Fracassants, et tout de même assez inattendus, il faut être honnête. Pour preuve, si Jordan Peele n’a pas traversé l’Atlantique pour venir défendre son film sous les latitudes européennes, c’est parce que personne, à commencer par lui, ne pensait que ce propos-là pourrait avoir un écho sur un autre continent.
Il faut dire que Get out se penche sur une problématique très américaine, a fortiori depuis que Donald Trump a emmené femmes et enfants vivre dans une grande bâtisse blanche, du côté de Washington: le sort des Noirs américains dans une société où le Blanc entend visiblement continuer à faire la loi.

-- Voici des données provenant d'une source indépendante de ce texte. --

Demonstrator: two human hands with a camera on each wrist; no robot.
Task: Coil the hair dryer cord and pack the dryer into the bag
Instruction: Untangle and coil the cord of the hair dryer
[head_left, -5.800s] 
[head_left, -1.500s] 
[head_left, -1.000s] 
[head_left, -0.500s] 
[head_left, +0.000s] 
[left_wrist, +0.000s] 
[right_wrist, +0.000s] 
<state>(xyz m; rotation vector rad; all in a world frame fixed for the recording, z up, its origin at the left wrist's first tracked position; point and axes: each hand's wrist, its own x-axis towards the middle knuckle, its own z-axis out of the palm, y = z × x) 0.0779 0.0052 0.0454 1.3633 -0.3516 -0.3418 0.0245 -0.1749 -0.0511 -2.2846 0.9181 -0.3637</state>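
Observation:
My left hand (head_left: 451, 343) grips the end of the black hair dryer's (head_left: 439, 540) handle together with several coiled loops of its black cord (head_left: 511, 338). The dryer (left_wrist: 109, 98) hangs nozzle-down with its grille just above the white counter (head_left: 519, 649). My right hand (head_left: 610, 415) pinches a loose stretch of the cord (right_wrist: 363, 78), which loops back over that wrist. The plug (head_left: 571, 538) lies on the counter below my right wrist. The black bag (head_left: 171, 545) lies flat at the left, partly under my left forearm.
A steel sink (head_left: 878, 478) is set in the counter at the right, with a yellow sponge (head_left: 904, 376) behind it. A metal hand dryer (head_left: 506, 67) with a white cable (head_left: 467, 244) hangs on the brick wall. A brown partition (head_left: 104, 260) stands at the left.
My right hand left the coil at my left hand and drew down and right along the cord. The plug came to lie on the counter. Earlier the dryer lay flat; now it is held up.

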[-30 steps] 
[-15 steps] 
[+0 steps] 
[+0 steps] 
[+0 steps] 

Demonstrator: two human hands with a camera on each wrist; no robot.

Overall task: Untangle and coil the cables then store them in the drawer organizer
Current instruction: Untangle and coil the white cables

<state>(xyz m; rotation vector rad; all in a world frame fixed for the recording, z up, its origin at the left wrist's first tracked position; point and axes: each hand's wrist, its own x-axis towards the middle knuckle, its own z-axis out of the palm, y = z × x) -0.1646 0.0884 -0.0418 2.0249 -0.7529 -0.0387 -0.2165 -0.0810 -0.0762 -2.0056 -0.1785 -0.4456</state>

Commencée après l'investiture de Barack Obama, l'écriture du projet s'est poursuivie jusqu'à l'élection de l'ami Donald. Pour sortir, peut-être, au meilleur moment: celui où il convient d'éclairer les consciences.
Intelligemment, pourtant, Peele ne signe pas qu'un film militant. Pour parvenir à ses fins, il use des codes de sa génération. À commencer par ceux de l'épouvante. Tout débute comme un petit film d'horreur assez classique. Tenez: après quelques mois d'idylle, Chris, un beau black qui rêve de devenir photographe, s'apprête à aller passer le week-end chez les parents blancs de la belle rose. Tension. Le stress est amplifié lorsque Chris découvre que tant le jardinier que la cuisinière de la maison familiale sont… noirs. La famille de Rose se montre pourtant très accueillante: le père vante les mérites d'Obama, pour qui il «aurait voté une troisième fois s'il avait pu». Et nul ne semble guère gêné par la couleur de sa peau.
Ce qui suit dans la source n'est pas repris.